Magistrates in India are becoming involved in the intimate living arrangements of unhappily married couples as they struggle to enforce a new law against domestic violence.
Legislation passed late last year has given women victims of domestic violence greater rights, principally the right to continue living in the marital home. Earlier, most Indian women had suffered beatings without protest because they knew that their husbands and in-laws could throw them out of the house, rendering them destitute and homeless.
But implementing the law is proving difficult for magistrates who end up arbitrating over such matters as who has the right to use the bathroom and other such minutiae.
Anusha Rewari, 38, used the new law to get a magistrate's order giving her the right to continue living in her home, owned by her husband Bharati in Lajpat Nagar in the Indian capital.

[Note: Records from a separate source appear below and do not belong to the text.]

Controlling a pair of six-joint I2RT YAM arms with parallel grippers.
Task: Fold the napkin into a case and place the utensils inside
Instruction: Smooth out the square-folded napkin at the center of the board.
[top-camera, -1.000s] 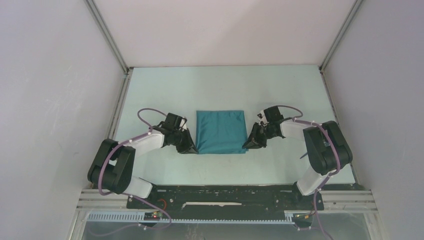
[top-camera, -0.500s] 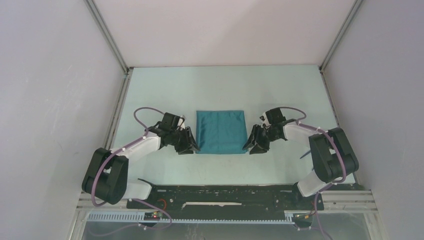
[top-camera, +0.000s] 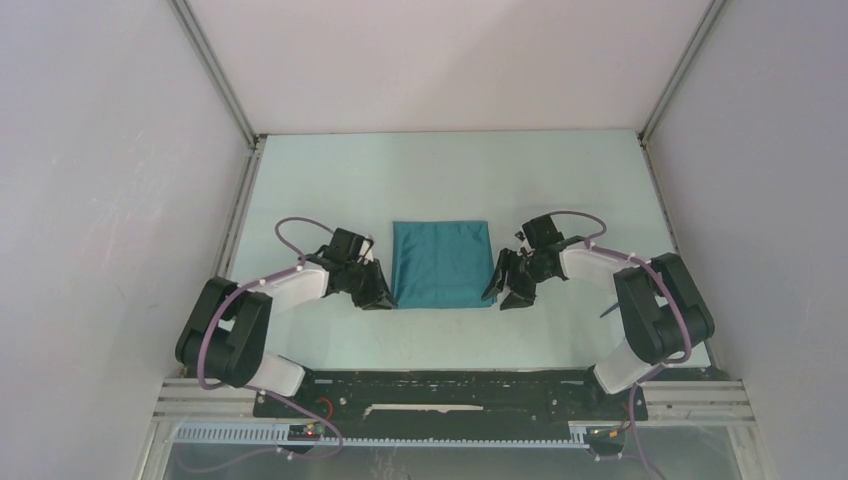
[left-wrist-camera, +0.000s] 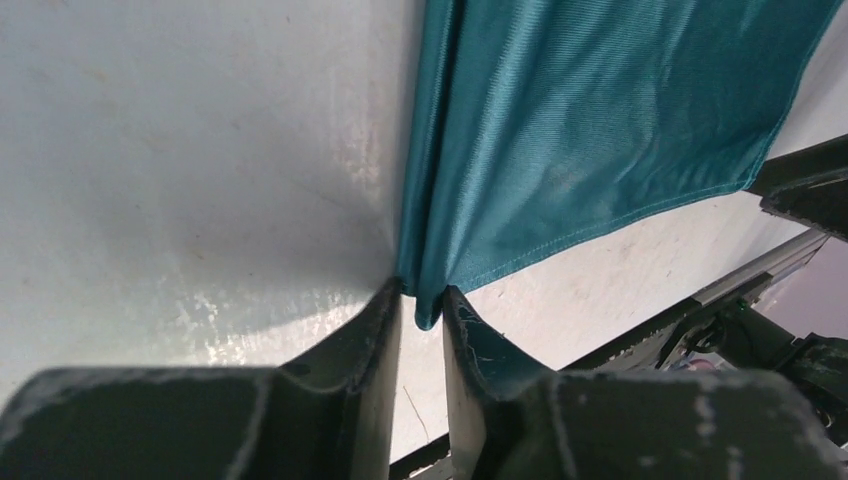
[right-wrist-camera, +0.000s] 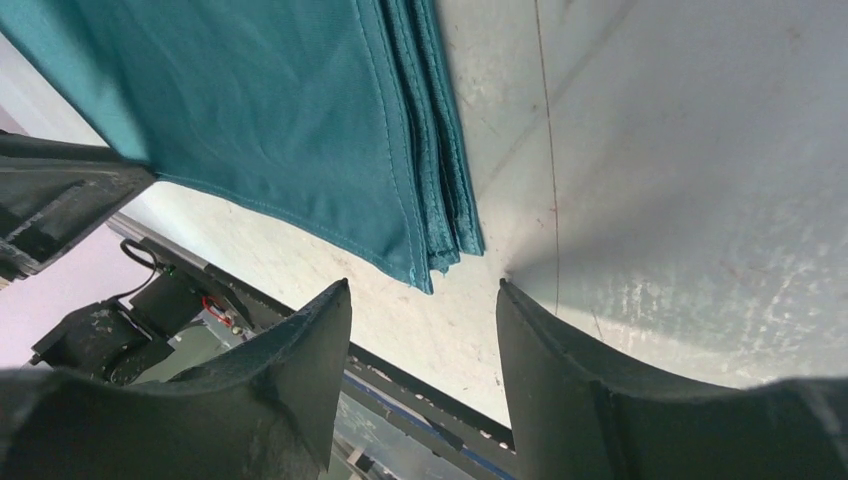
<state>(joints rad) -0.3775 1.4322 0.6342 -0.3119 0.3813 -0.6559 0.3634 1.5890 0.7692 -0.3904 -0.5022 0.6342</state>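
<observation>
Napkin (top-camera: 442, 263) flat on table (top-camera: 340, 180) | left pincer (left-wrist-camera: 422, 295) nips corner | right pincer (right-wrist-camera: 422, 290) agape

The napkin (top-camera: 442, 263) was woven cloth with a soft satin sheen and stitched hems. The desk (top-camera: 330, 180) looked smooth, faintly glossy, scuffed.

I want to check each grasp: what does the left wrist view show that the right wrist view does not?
Only left wrist: the left gripper nearly closed, pinching a corner of the shiny teal satin napkin. Only right wrist: the right gripper wide open, with the napkin's stacked folded edges just ahead of it, untouched. Both: the same napkin lying on the pale table.
</observation>
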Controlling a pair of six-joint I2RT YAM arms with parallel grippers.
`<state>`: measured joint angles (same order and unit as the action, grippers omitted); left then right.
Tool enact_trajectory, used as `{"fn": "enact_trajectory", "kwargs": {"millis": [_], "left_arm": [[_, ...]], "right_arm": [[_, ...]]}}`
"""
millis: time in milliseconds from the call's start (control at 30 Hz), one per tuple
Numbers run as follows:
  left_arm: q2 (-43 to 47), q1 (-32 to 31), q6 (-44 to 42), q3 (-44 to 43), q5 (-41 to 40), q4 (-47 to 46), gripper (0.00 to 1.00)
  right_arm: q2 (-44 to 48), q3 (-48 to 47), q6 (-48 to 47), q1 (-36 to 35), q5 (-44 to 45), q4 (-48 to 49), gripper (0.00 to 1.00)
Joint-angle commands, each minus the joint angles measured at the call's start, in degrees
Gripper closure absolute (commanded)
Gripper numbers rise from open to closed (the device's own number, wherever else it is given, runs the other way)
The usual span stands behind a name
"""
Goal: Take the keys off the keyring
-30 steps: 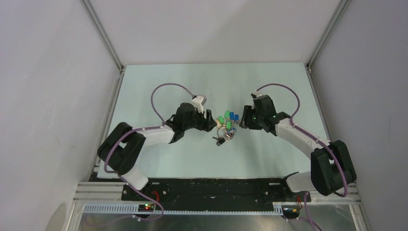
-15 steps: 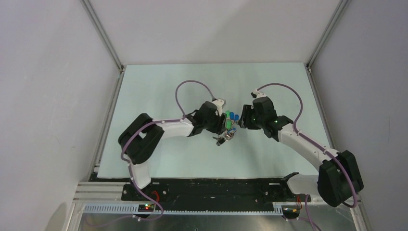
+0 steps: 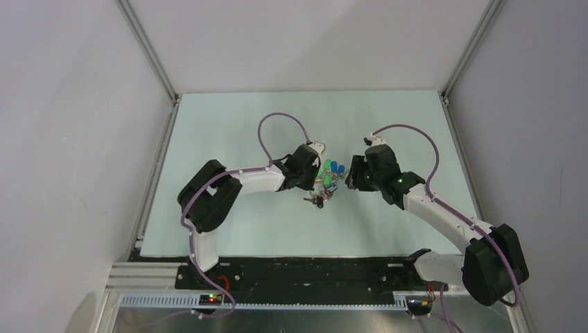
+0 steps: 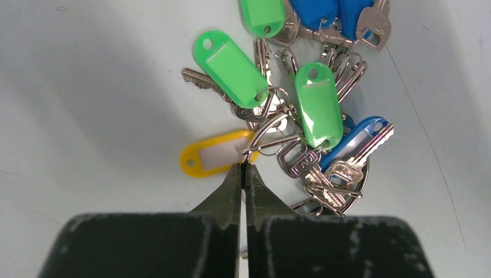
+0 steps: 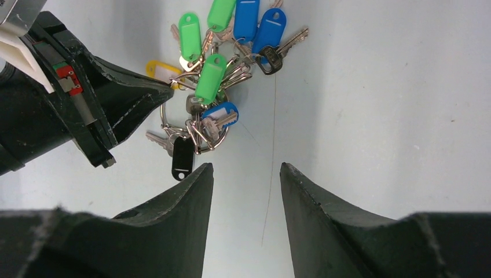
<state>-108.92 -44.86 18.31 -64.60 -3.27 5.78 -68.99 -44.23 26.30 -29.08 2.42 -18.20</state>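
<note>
- Securing the keyring (image 4: 267,123): left gripper (image 4: 243,168) pinched closed, tips at its wire beside the yellow tag (image 4: 214,155).
- Next, the right gripper (image 5: 246,166), open near the keyring, likely must seize the keys (image 4: 341,159).

the keys (image 4: 315,113), silver-bladed and fitted with green, blue, yellow and black plastic tags, are seen lying flat in a tangled, fanned-out bunch, threaded on the keyring (image 5: 162,119), a thin silver wire loop laid flat and partly hidden beneath them.
</note>
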Motion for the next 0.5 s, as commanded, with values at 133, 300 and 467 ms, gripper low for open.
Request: {"fn": "enact_trajectory", "kwargs": {"millis": [133,300,467], "left_arm": [[10.8,0.1,-5.4,6.0,-1.5,-0.4,1.00],[21.3,0.1,-8.0,12.5,-4.2,-5.0,1.00],[26.0,0.1,-9.8,15.4,-3.8,-7.8,1.00]], "right_arm": [[0.5,0.1,-0.1,-0.6,-0.8,2.7,0.47],[0.9,1.0,-2.1,0.9,-7.0,6.3,0.46],[-0.9,2.7,-3.9,2.0,-17.2,12.7,0.44]]}}
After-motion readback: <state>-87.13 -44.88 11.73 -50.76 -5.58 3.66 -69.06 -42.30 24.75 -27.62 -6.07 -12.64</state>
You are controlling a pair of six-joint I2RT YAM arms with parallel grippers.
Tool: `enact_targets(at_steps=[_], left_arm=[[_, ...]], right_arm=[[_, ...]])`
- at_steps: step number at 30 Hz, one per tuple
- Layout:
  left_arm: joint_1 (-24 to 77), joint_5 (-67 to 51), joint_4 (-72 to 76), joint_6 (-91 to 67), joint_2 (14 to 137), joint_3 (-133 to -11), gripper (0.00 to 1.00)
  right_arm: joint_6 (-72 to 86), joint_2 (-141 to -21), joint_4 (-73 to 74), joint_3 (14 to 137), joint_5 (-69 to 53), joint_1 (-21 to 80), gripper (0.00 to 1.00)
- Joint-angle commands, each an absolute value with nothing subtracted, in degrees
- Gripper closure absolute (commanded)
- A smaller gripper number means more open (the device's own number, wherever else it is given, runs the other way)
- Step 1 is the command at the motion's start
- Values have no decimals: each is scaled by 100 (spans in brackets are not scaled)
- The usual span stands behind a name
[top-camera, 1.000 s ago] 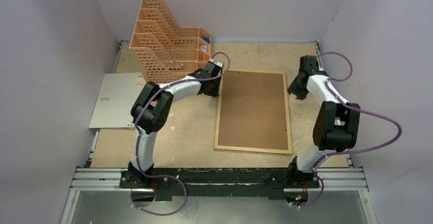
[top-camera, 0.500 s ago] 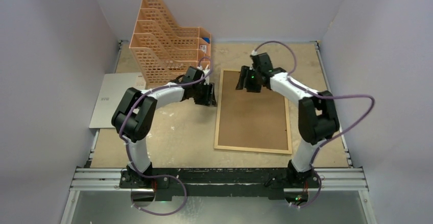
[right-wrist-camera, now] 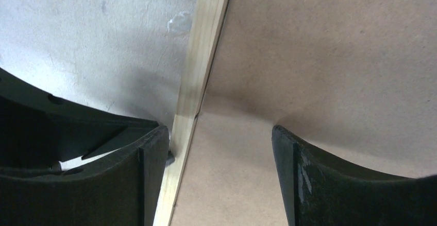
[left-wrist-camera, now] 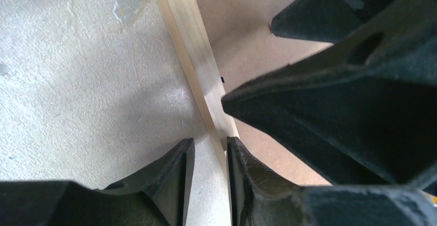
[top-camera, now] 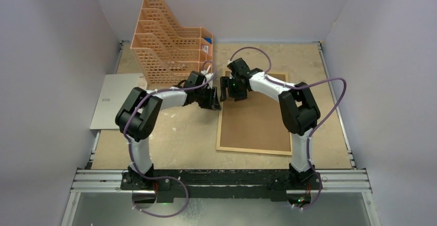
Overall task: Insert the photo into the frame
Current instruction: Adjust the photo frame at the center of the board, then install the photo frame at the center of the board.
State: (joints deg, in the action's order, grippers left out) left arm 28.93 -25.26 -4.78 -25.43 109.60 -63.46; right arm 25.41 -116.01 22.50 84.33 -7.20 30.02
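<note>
The frame (top-camera: 255, 151) is pale wood, smooth and plain. The backing board (top-camera: 257, 118) inside it is brown fibreboard, dull and flat. The table (top-camera: 180, 138) top looks rough and chalky, with scuffed patches. The file organizer (top-camera: 165, 46) at the far left is orange plastic lattice. The left gripper (left-wrist-camera: 208, 142) and right gripper (right-wrist-camera: 219, 133) are black, dull plastic, a bit grainy. The near rail (top-camera: 103, 182) is grey metal.
</note>
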Motion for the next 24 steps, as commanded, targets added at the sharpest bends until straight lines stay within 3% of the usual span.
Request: enact_targets(at_steps=[1, 7, 15, 24], left_arm=[[2937, -2073, -257, -2699, 11096, -5970, 69], [3003, -1804, -229, -2728, 11280, -5886, 75], [2999, -1583, -351, -2703, 11290, -5888, 77], [2979, -1468, -338, -2733, 11231, -5828, 81]], right_arm=[[2403, -11647, 2679, 8357, -598, 3098, 24], [2502, -11889, 2749, 8301, -338, 3111, 31], [2549, -12048, 2870, 8294, -8, 3153, 32], [2668, -12107, 3047, 8204, 454, 3241, 40]])
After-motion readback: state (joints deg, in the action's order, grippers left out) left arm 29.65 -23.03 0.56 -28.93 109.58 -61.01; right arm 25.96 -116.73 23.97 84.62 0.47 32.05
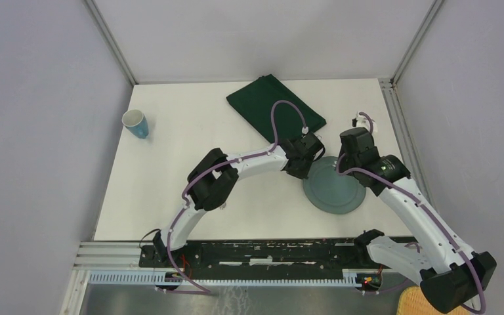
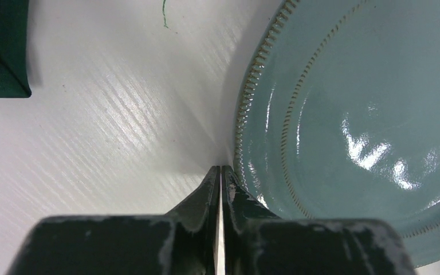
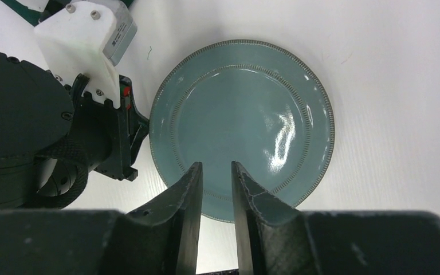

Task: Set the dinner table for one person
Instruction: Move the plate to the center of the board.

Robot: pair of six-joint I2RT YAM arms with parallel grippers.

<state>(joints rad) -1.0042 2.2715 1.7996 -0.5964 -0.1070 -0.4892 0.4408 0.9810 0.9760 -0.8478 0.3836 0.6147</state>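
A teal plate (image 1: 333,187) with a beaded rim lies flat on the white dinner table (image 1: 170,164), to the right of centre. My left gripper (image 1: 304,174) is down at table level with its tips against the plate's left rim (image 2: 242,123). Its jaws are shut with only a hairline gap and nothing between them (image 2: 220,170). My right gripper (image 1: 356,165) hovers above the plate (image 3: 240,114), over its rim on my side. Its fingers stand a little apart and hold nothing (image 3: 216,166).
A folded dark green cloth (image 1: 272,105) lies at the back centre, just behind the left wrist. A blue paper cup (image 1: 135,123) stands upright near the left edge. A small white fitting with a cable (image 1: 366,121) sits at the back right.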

Rewari and her three young daughters had been thrown out earlier when Bharati had attacked her with a cricket bat. Every time, she fled to her parents' home and every time she returned, the dishonor of a married daughter returning home was too much for her parents.
"It was such a relief to know that I could stay at home even though he's in the next room. But he has refused to let me use kitchen and bathroom," Rewari said.
The magistrate has recently issued another order directing the family to give her access to these sections of the family home.
Lawyer Priti Kapoor who gives legal advice to women's groups, believes the law is a step in the right direction as it serves as a reality check for violent men and gives women a roof over their heads but is also concerned at the complexity of already fraught domestic situations that are emerging.
"How can you ensure that a woman feels safe or that the children can move around freely in a house? Does the wife use the kitchen at different times from the mother-in-law or what? Legislating over these private, daily matters is very difficult. It will take time to evolve guidelines," Kapoor said.
The Protection of Women Against Domestic Violence Act may be a complicated piece of legislation but his hasn't stopped thousands of women going to police stations to file cases under the new law against violent husbands.
Although it's too early for any figures, women's groups in the capital say cases are pouring in as battered women realize that they finally have a weapon against their abusive husbands.
At dinner parties in middle class homes, men joke nervously about how they had better watch themselves now that the wife has greater powers than ever before.
Women like Hansie Pande, 35, had no choice but to run to a refuge with her two children when her husband's beatings became too savage. The home was owned by her husband and registered in his name. Whenever he threw her out, she had no means of stopping him.
Now, a court has given Pande the right to stay in her home and her unemployed husband knows that if he harasses her or is violent, he can be sent to jail for a year or fined.
"He is really angry that I'm still here. If it weren't for this law, he would have punched me senseless and thrown me out on the street but he's helpless. I've never seen him so frustrated," Pande said.
India's National Crime Records Bureau registers a case of cruelty by husbands and their relatives every nine minutes and last year's legislation is the product of 10 years of campaigning by women's groups.
Indian tradition encourages men to believe they are gods, deserving of female worship no matter what their shortcomings. An unemployed laborer like Pande's husband who can barely feed his family will rule over his wife like a feudal lord. Even the police, imbued with conservative ideas about a man's superiority, used to react with hostility to women complaining of violence. That is why the new law allows women to appeal to judges directly rather than just going to the police.
Some men have protested that the law will be misused. Lawyers have documented cases of wives abusing India's anti-dowry laws to have innocent husbands thrown into jail when a marriage sours. The Save Indian Family Foundation, a men's rights group, says its helpline has been flooded with calls from distraught men whose wives, having hoisted a sword of Damocles above their heads, are blackmailing them.
Mahesh Tiwari, a lawyer with the Foundation, describes the new domestic violence law as hell for husbands.
"Without any investigation or evidence, a man can be thrown into jail and lose his house. Is this a democracy or Nazi Germany? Men have rights too," he says.
But women's groups and lawyers such as Rani Jethmalani say that non-violent husbands have nothing to fear from the law.
"It aims to protect women, not punish men who are innocent," Jethmalani said.